▶ WHAT YOU ARE ASKED TO DO
Your task is to output the data exactly as it stands.
╔══
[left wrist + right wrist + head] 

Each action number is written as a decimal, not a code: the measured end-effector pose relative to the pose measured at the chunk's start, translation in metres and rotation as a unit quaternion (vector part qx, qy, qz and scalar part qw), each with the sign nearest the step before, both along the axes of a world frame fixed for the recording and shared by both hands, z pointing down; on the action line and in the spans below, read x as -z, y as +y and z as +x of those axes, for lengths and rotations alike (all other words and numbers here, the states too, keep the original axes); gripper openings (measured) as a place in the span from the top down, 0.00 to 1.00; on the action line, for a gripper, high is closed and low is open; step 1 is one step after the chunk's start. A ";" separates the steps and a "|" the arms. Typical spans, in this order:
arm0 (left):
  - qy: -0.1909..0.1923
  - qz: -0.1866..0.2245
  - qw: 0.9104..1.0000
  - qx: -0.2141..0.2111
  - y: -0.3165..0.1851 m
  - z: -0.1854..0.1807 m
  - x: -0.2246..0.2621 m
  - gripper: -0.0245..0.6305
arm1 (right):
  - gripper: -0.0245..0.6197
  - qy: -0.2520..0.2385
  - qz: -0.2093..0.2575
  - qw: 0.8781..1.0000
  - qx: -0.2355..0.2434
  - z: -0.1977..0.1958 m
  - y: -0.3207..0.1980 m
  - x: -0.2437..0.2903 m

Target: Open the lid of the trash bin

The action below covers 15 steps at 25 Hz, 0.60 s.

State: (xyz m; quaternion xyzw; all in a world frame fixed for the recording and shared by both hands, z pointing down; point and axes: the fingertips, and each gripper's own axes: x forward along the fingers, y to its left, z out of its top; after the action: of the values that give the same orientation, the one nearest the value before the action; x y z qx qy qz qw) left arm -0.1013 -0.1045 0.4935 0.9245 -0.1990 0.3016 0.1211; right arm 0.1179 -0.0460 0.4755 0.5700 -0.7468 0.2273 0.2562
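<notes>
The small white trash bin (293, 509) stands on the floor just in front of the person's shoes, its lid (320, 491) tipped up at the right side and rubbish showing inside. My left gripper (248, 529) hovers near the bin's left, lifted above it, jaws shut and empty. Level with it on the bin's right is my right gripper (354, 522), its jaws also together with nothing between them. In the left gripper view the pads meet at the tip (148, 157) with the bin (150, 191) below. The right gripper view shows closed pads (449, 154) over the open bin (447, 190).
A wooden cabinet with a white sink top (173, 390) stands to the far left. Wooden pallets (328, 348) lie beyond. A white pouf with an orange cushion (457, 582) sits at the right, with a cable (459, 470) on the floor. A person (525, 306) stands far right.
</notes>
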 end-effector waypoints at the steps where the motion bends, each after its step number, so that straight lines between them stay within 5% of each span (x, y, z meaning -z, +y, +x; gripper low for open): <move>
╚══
▶ ANSWER
[left wrist + right wrist + head] 

Each action number is written as a decimal, not a code: the measured end-effector pose relative to the pose measured at the chunk's start, translation in metres and rotation as a unit quaternion (vector part qx, qy, qz and scalar part qw), each with the sign nearest the step before, both along the axes of a world frame fixed for the recording and shared by both hands, z pointing down; on the action line and in the spans below, read x as -z, y as +y and z as +x of those axes, for lengths and rotations alike (all other words and numbers here, the states too, keep the original axes); gripper openings (measured) as a place in the span from the top down, 0.00 to 1.00; on the action line, for a gripper, high is closed and low is open; step 1 is one step after the chunk's start. A ";" separates the steps and a "|" the arms. Typical spans, in this order:
arm0 (left):
  - qy: -0.1909..0.1923
  - qz: -0.1866..0.2245
  - qw: 0.9104..1.0000
  - qx: -0.2141..0.2111
  - y: -0.3165..0.1851 m
  - z: -0.1854..0.1807 m
  - x: -0.2246..0.2621 m
  - gripper: -0.0245..0.6305
arm1 (right):
  - gripper: -0.0245..0.6197
  - qy: -0.2520..0.2385
  - qz: -0.2093..0.2575
  - qw: 0.8781..1.0000
  - qx: -0.2355..0.2434
  - z: -0.1977..0.1958 m
  - y: -0.3207..0.1980 m
  - x: -0.2437..0.2903 m

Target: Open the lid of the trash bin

The action below covers 15 steps at 25 Hz, 0.60 s.

State: (xyz m; quaternion xyzw; all in a world frame fixed for the recording and shared by both hands, z pointing down; point and axes: the fingertips, and each gripper's own axes: x forward along the fingers, y to its left, z out of its top; after the action: of the values that give the same orientation, the one nearest the value before the action; x y z qx qy qz qw) left arm -0.1013 -0.1045 0.4935 0.9245 -0.1990 0.3016 0.1211; right arm 0.1179 -0.0460 0.4755 0.5700 -0.7468 0.2273 0.2562
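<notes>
The small white trash bin (293, 509) stands on the floor just in front of the person's shoes, its lid (320, 491) tipped up at the right side and rubbish showing inside. My left gripper (248, 529) hovers near the bin's left, lifted above it, jaws shut and empty. Level with it on the bin's right is my right gripper (354, 522), its jaws also together with nothing between them. In the left gripper view the pads meet at the tip (148, 157) with the bin (150, 191) below. The right gripper view shows closed pads (449, 154) over the open bin (447, 190).
A wooden cabinet with a white sink top (173, 390) stands to the far left. Wooden pallets (328, 348) lie beyond. A white pouf with an orange cushion (457, 582) sits at the right, with a cable (459, 470) on the floor. A person (525, 306) stands far right.
</notes>
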 end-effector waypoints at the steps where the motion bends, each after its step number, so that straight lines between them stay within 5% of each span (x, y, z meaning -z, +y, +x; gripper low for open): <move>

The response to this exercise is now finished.